* EXERCISE GOAL *
Return every line from the records below with the string "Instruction".

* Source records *
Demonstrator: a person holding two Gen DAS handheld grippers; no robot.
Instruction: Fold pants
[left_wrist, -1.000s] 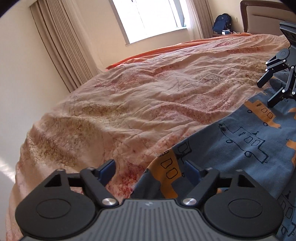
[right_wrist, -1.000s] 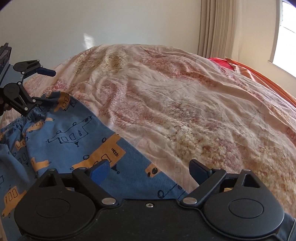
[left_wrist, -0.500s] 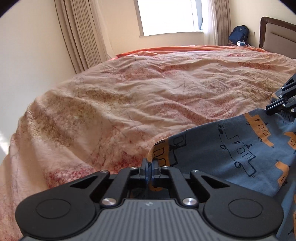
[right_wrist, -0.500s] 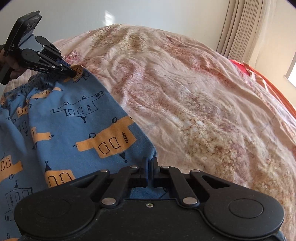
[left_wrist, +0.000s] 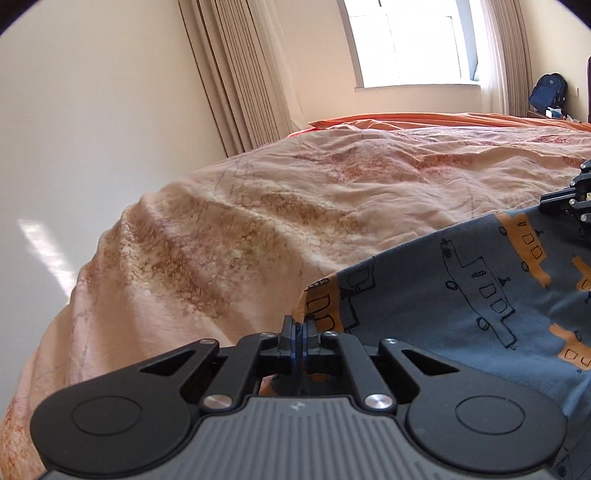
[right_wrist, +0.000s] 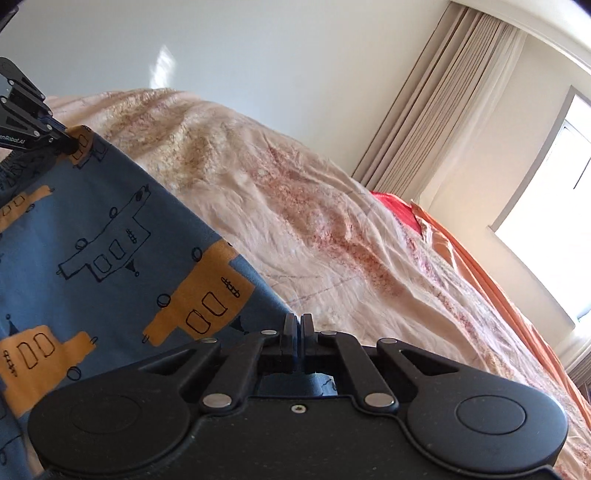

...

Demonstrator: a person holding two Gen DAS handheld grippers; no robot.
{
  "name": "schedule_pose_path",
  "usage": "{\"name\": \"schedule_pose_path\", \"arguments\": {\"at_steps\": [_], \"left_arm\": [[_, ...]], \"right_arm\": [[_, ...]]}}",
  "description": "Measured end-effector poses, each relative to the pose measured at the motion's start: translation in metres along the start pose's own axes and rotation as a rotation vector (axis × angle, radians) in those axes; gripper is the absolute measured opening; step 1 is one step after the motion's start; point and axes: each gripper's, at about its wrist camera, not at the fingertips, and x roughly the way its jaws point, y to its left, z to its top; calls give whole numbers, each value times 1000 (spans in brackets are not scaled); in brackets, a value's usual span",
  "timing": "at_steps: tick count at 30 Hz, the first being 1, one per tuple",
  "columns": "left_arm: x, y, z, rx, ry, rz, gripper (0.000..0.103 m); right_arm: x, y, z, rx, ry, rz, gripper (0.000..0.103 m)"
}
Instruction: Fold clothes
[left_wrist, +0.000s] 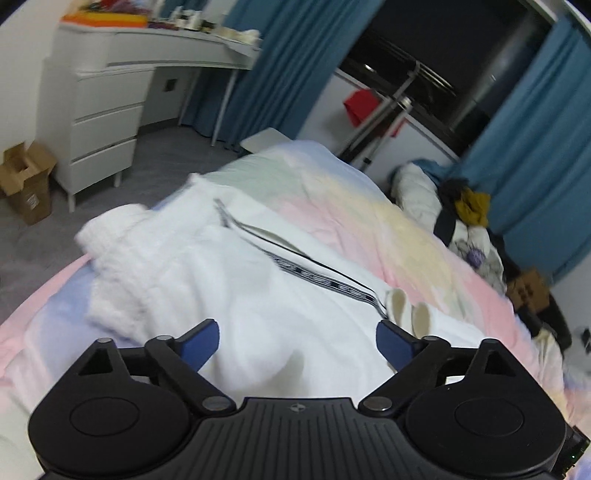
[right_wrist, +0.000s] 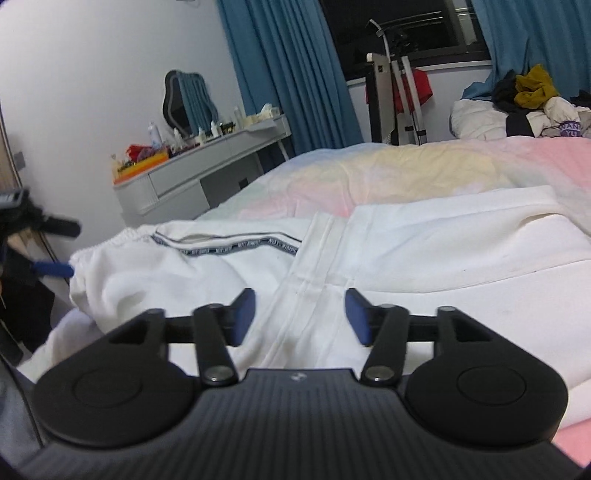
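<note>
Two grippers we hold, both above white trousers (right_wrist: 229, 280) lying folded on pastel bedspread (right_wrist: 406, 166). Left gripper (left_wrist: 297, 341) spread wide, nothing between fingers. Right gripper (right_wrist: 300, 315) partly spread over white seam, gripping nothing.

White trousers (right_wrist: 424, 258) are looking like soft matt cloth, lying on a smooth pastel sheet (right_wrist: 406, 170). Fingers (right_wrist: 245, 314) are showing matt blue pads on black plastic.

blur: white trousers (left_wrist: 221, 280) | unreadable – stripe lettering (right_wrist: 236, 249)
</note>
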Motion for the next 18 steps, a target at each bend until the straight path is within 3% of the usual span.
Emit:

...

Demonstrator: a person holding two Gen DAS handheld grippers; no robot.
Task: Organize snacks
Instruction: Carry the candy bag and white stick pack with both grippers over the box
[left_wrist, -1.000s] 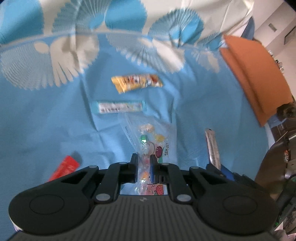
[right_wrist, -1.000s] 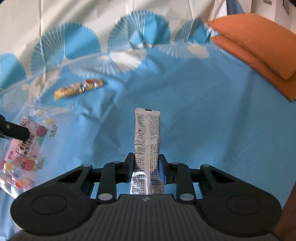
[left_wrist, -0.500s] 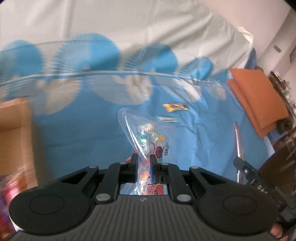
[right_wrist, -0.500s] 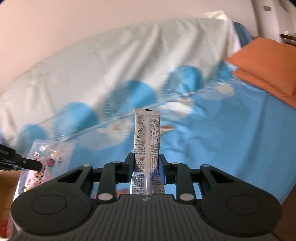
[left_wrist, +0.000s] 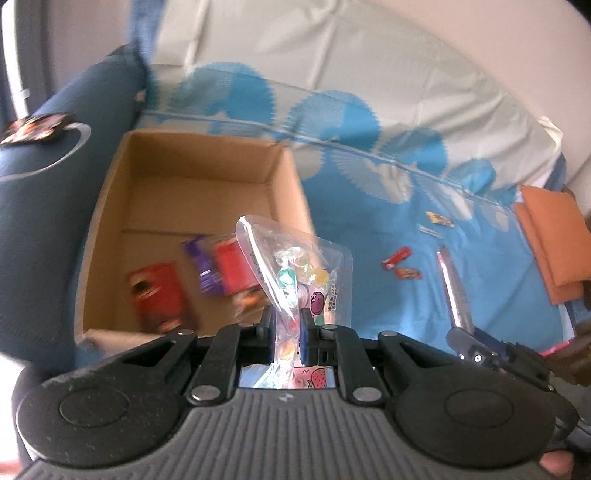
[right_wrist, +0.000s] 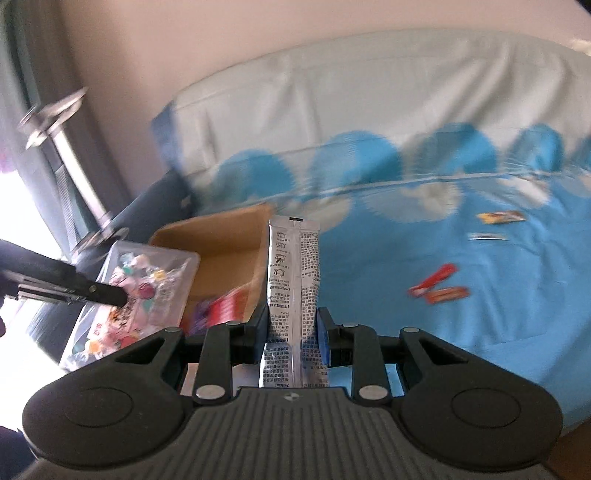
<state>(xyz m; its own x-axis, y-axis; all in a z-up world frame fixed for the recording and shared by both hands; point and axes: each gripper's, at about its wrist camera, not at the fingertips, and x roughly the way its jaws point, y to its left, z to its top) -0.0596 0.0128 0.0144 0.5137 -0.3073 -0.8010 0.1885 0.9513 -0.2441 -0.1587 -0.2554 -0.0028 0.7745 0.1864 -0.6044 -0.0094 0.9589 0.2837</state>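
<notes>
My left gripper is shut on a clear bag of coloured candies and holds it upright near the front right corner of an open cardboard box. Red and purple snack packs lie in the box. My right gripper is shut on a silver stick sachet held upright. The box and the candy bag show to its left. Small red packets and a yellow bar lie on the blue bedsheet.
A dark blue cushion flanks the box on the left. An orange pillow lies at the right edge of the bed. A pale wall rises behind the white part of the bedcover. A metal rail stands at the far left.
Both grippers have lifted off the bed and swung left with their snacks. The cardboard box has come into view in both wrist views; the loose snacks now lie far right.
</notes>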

* EXERCISE ANSWER *
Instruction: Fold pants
Instruction: Fold clothes
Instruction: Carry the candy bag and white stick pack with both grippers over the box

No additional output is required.